Exercise: Going through the data below, copy out each line where the word "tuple" shows up.

Source data:

------------------------------

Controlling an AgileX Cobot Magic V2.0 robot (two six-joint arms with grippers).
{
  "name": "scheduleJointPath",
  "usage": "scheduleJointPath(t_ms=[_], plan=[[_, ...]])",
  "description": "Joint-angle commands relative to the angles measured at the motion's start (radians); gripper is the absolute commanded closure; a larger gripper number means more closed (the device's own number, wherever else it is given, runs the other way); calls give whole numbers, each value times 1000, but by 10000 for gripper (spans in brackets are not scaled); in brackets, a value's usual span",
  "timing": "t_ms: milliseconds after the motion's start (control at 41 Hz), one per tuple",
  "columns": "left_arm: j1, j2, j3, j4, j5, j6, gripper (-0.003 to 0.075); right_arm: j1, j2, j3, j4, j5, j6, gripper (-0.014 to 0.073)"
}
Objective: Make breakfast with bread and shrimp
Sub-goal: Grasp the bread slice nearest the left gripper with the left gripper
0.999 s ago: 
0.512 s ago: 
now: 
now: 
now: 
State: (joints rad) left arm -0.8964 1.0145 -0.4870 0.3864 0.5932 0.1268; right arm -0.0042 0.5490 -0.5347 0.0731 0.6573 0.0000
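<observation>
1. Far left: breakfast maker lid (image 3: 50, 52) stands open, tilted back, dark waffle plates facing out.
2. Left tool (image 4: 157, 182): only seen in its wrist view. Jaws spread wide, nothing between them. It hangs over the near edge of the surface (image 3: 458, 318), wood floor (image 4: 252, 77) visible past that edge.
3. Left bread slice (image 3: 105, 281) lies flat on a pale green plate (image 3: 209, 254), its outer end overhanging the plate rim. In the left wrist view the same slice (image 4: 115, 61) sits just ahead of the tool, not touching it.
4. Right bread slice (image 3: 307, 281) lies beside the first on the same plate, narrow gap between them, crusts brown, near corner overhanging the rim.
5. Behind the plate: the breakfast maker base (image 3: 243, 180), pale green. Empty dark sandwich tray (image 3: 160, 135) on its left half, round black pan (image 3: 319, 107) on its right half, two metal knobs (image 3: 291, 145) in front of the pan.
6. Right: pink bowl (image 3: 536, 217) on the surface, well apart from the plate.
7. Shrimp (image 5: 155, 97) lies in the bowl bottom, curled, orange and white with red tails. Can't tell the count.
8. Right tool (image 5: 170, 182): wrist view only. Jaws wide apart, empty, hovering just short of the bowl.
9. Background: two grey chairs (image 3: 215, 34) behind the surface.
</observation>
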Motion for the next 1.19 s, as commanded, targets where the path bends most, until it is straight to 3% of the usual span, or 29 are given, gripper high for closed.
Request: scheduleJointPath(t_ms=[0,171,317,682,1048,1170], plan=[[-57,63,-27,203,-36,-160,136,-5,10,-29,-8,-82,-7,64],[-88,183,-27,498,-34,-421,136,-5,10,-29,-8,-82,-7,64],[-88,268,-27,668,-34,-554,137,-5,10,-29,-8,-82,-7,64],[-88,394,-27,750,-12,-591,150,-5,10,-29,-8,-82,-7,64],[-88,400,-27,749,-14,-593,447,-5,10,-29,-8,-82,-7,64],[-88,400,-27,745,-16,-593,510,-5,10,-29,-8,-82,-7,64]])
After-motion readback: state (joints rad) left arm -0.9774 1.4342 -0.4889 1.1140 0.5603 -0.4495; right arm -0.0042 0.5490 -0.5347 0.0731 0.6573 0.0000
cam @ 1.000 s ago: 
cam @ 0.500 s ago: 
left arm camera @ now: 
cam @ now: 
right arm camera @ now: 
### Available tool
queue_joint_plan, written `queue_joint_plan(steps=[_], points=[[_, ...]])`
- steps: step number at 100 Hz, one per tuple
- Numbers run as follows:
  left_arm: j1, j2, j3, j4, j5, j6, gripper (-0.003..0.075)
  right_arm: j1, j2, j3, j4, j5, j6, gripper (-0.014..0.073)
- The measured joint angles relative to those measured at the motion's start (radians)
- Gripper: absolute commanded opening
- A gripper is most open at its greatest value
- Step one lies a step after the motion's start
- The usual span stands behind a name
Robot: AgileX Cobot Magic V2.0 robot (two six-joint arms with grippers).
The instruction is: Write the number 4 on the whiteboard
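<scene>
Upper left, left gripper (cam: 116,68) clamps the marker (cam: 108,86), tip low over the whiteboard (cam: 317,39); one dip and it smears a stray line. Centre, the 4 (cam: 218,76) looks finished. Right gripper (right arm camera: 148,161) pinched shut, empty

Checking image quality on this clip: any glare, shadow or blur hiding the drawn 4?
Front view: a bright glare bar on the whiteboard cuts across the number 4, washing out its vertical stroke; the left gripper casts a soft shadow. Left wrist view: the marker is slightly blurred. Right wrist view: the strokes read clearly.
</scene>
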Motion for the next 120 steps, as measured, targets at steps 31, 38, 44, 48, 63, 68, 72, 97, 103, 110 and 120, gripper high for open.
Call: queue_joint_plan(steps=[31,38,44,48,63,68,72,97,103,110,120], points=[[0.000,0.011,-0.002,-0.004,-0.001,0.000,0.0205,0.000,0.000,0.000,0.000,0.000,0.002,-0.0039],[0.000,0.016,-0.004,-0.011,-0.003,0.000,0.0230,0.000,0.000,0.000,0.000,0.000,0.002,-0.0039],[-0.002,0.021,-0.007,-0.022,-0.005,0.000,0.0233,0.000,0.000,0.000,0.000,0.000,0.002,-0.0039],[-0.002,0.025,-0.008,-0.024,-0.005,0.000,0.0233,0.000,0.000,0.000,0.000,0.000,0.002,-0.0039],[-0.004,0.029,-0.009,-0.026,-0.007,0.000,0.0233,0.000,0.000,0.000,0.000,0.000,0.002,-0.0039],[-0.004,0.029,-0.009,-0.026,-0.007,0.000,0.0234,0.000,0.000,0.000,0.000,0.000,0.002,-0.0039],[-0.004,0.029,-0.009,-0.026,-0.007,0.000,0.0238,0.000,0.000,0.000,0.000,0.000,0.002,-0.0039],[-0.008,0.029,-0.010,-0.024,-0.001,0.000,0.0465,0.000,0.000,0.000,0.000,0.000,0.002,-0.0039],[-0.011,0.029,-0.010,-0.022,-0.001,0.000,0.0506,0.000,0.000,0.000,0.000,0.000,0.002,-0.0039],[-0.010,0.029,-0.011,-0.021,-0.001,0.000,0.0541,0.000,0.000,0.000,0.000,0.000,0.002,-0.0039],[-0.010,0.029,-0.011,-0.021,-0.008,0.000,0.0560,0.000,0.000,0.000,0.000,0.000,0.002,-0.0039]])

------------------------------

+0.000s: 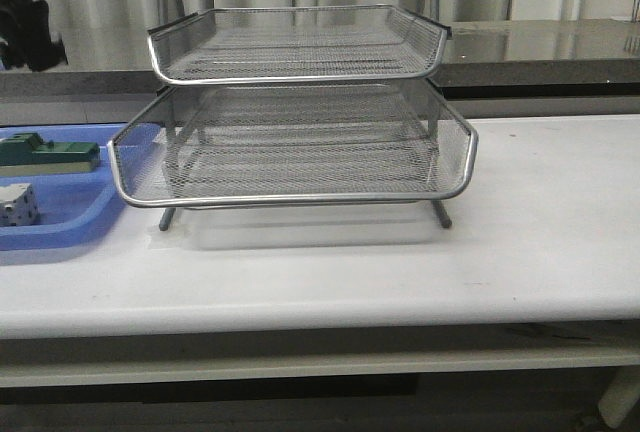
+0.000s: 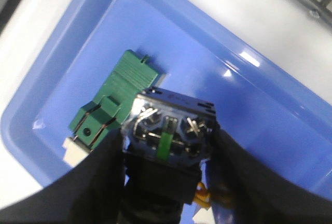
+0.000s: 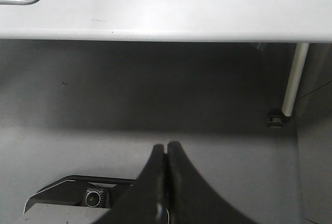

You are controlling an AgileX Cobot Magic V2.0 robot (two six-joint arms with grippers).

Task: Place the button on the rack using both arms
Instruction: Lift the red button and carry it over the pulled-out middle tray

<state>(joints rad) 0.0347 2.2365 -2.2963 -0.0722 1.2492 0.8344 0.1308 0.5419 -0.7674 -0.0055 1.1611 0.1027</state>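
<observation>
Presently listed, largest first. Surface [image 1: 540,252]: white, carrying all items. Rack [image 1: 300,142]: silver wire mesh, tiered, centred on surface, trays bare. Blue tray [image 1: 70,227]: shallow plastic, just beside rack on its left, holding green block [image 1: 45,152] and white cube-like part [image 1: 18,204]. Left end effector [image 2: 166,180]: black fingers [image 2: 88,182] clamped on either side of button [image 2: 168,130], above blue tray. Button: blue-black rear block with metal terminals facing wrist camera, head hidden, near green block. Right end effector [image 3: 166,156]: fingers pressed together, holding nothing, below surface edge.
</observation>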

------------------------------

Solved problem:
  "timing": "t_ms: milliseconds after the motion's start (control at 41 Hz), one per tuple",
- steps: step number at 100 Hz, one per tuple

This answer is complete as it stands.